Task item: Only the lines holding "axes" are wanted; find them in the listing and return each one.

Data segment:
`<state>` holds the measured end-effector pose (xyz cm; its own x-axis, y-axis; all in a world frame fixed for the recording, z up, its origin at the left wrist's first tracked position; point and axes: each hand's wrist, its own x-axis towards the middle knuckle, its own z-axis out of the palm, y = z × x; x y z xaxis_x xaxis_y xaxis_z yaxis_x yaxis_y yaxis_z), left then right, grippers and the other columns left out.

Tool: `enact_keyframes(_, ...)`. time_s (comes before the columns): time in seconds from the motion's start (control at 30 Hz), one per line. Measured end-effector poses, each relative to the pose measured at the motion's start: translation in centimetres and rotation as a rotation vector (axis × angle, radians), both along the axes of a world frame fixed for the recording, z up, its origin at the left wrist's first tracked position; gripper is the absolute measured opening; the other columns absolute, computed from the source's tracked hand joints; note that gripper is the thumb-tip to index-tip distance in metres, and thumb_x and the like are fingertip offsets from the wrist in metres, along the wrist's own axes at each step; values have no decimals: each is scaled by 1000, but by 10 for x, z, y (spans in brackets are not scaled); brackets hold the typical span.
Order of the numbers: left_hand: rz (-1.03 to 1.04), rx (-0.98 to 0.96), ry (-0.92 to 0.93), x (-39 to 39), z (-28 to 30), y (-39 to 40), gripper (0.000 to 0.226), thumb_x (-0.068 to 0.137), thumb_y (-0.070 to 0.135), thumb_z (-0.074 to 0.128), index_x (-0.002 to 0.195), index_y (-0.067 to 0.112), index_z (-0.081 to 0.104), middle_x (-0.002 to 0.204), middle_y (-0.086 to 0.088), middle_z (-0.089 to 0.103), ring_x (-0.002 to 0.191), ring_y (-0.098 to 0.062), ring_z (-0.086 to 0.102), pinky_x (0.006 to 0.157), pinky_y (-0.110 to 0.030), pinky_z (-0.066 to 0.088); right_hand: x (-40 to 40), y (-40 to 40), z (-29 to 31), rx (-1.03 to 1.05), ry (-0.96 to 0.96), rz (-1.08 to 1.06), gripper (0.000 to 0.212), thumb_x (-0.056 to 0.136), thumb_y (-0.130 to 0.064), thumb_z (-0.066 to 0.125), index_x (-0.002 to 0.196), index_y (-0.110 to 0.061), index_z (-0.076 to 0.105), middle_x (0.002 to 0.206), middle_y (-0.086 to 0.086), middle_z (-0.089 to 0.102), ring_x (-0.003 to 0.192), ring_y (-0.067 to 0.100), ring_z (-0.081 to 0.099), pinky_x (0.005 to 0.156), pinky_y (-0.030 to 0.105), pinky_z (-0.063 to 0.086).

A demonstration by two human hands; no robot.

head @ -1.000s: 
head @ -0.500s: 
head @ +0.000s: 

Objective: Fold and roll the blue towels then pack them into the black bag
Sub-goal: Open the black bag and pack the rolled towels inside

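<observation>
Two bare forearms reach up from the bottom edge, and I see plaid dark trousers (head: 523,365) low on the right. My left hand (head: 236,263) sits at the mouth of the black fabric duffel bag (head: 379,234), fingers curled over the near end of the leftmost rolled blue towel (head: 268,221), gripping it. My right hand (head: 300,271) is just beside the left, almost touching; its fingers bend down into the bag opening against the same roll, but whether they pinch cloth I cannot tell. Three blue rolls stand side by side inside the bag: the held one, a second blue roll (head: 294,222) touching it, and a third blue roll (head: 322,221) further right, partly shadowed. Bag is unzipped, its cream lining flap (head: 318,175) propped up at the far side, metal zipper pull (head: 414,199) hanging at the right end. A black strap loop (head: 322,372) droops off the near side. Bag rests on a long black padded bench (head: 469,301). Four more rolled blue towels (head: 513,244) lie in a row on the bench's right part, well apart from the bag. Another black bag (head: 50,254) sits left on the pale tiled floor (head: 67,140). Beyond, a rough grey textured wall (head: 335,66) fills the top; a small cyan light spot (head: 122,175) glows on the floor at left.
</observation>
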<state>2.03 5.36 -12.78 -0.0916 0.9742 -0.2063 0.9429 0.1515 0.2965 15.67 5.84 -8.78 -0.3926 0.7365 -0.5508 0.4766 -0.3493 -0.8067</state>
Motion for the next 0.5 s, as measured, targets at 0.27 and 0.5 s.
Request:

Solution to this task:
`<state>` holds the measured end-effector pose (xyz cm; its own x-axis, y-axis; all in a world frame fixed for the recording, z up, its origin at the left wrist's first tracked position; point and axes: each hand's wrist, its own x-axis towards the middle knuckle, its own z-axis out of the palm, y = z × x; x y z xaxis_x xaxis_y xaxis_z yaxis_x yaxis_y yaxis_z), left then right, grippers and the other columns left out.
Tool: `enact_keyframes(_, ...)`. time_s (comes before the columns): time in seconds from the motion's start (control at 30 Hz), one per line. Measured end-effector poses, each relative to the pose measured at the motion's start: translation in centimetres and rotation as a rotation vector (axis × angle, radians), both along the axes of a world frame fixed for the recording, z up, its origin at the left wrist's first tracked position; gripper is the absolute measured opening; the other columns absolute, computed from the source's tracked hand joints; note that gripper is the thumb-tip to index-tip distance in metres, and thumb_x and the like are fingertip offsets from the wrist in metres, along the wrist's own axes at each step; values have no decimals: each is scaled by 1000, but by 10 for x, z, y (spans in brackets are not scaled); brackets hold the typical span.

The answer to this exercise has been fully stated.